Why co-working spaces could be the future in Saudi Arabia
Co-working concept Ouspace by Kerten Hospitality has launched in Jeddah with plans to also open in Riyadh.

As Saudi Arabia’s economy continues to diversify and transform, its workplace needs are shifting and more co-working spaces will be required, according to new research.

A joint study conducted by Monsha’at and Strategy&, part of the PwC network, said the requirements of workplaces in the kingdom have moved from long-term commitments in traditional office spaces to a more flexible, but sophisticated working environment, such as co-working spaces.

Earlier this week, Kerten Hospitality announced the launch of its Ouspace concept in Jeddah with plans to open in Riyadh and Dubai in the future.

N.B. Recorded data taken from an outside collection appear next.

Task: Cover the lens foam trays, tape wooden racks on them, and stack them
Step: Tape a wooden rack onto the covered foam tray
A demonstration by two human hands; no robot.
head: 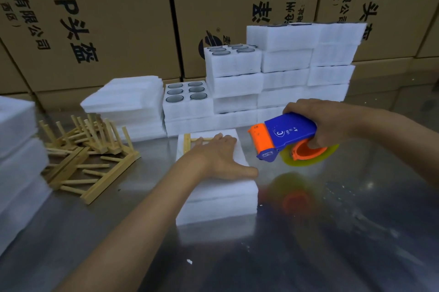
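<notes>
Our right hand (332,123) curls round the blue-and-orange tape dispenser (282,139), fingers hooked through the core of its yellowish roll, and holds it in the air just right of the covered foam tray (221,199). Our left hand (218,156) lies flat on that tray with fingers spread and straight, pressing down a wooden rack (188,143) (only its far-left corner shows past the fingers).

We judge the taping step is in hand: cover on, rack placed, no tape visible yet. The next move calls for bringing the dispenser's orange mouth down onto the tray and drawing a strip across rack and foam while the left hand keeps both from sliding.

The tray is a white, soft-edged block in layers, sitting on the shiny metal table (332,232). Left of it lies a heap of spare wooden racks (88,161); behind it stand foam cover sheets (126,96) and stacked open lens trays (187,99), their round lenses showing on top.
</notes>
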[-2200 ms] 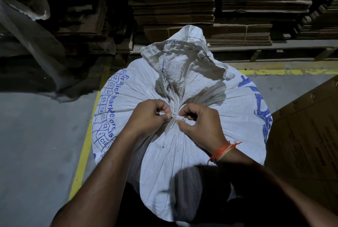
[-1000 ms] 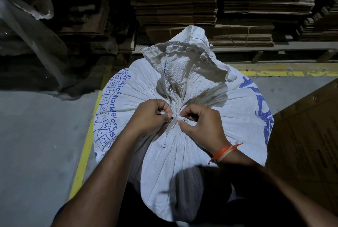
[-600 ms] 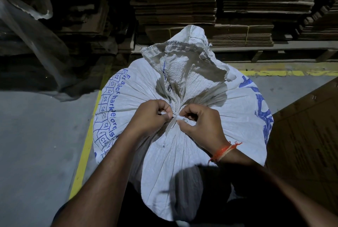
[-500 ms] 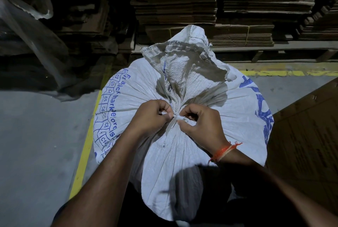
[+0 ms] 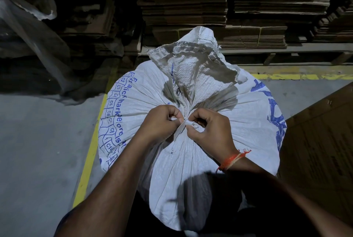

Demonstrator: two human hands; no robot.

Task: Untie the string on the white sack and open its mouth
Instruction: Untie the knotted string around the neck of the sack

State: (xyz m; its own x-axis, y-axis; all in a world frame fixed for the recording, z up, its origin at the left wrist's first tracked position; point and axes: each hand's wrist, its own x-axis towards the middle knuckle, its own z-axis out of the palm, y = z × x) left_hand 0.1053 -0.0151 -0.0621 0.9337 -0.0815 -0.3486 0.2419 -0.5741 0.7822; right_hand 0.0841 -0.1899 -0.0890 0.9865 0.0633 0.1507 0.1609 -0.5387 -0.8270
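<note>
Sack (image 5: 191,160): white woven plastic, blue print, bulging round, pleated toward a gathered neck; frayed mouth flap stands above the tie. It sits on grey concrete floor (image 5: 38,150) beside a yellow line (image 5: 89,152). Behind — stacks of flat cardboard (image 5: 191,11); brown cardboard sheet (image 5: 315,150) at right, clear plastic film (image 5: 28,26) at left. String (image 5: 180,129): flat white strip at the neck, knot still tied. Left hand (image 5: 158,122) and right hand (image 5: 212,131) both clenched, each grip pinching the string — knuckles nearly touching. Orange thread (image 5: 233,159) on right wrist.
</note>
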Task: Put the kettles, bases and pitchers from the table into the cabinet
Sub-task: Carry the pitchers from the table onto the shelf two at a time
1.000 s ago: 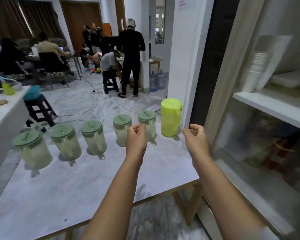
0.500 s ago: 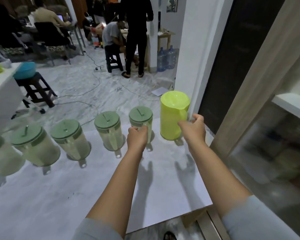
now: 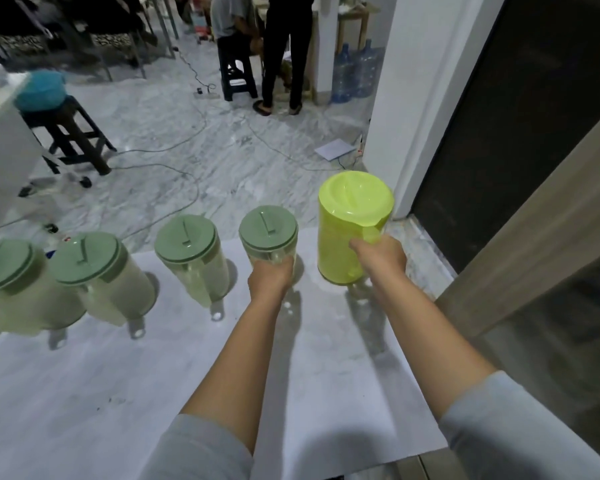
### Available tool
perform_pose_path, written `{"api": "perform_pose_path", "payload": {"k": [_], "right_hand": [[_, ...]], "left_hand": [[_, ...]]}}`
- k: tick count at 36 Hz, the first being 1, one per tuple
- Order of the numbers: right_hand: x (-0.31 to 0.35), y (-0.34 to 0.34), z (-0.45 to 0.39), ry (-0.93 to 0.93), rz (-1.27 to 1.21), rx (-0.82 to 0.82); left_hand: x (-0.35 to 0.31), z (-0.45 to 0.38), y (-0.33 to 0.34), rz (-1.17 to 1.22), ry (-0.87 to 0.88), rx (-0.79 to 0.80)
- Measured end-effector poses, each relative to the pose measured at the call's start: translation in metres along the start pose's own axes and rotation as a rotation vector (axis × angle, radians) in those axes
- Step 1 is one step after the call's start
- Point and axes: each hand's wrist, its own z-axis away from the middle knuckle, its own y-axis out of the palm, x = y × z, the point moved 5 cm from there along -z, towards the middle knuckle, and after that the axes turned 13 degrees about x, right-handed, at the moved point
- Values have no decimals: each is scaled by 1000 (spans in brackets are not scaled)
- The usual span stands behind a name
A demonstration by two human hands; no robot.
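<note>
Pickup step. Our right hand (image 3: 378, 259) is closed round the handle of the lime-green opaque plastic pitcher (image 3: 347, 230); our left hand (image 3: 270, 280) grips the handle of the clear plastic pitcher with sage-green lid (image 3: 268, 235). Both stand on the white table (image 3: 153, 375). Next: lift both upright, swing right toward the cabinet.

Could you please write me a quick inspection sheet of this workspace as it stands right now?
Surface: white marble-patterned tabletop, bare in front.
Job's things: bright yellow-green plastic pitcher at the row's right end; four clear plastic pitchers with sage-green lids, the nearest beside it, then.
Clutter: nothing seen on the table.
Grippers: right hand closed on the yellow-green pitcher's handle; left hand closed on the nearest clear pitcher's handle.
Cables: several trail across the marble floor.
Surroundings: dark stool bearing a blue bowl, water bottles, people in the background, cabinet frame at right.
</note>
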Motion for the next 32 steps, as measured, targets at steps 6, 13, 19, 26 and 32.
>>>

Increasing the provision of these spaces – where freelancers, entrepreneurs, small and medium-sized enterprises (SMEs) can share offices and services – presents a major opportunity for investors to convert some of the country’s available commercial properties into environments in which companies of all sizes can thrive, the report said.

The study highlighted that despite growing demand for co-working spaces in Saudi Arabia, their availability is limited and rents are relatively high. Co-living projects, a relatively new concept in the Gulf region, offers common spaces to socialise and interact.

This is in stark contrast to the global co-working market, which has grown steadily for the past decade and in which growth is now accelerating.

The rise of co-working spaces globally has been primarily driven by technological advances, economic interest, as well as factors such as improved internet connectivity, reliability, speed, and access to cloud storage, which has eroded the need for a custom office, the report added.

Hilal Halaoui, partner with Strategy& Middle East, said: “The number of global co-working spaces has doubled in the past three years, and the number of people who use them globally has tripled. This demand for more modern workplaces is also being seen across the kingdom, resulting in the workplace transforming from traditional to sophisticated.

"There is still a large supply shortage, however, and it is estimated that there are 3.4 co-working spaces in Saudi Arabia for every one million workers, compared to 32 for every million workers in the United States.”

Globally, almost two-thirds of those using co-working space are younger than 40 years of age. In Saudi Arabia, more than half of the population is under 40 years old, which is precisely the demographic that wants co-working spaces.

However, the supply shortage of co-working areas in Saudi Arabia means that major cities in the kingdom command rates that are among the highest globally, disproportionate to those cities’ commercial real estate rental prices, the report noted.

Rabih El Chaar, principal with Strategy& Middle East, said: “If Saudi Arabia is to provide more co-working space, it will have to encourage investors to found partnerships with relevant stakeholders and promote investment”.

To tackle this challenge, Monsha’at, a government body that supports, develops and nurtures the SME sector, said it is actively collaborating with organisations in the public sector as well as the private sector to support and improve co-working spaces on a number of fronts.

Mohammed A Alariefy, general manager of entrepreneurship planning at Monsha’at, said: “We have identified the challenges of establishing co-working spaces in the kingdom, related to management capabilities, design, service quality, awareness, funding, and information. Investors who can overcome these challenges can help to address the urgent need for more co-working spaces and potentially benefit financially.”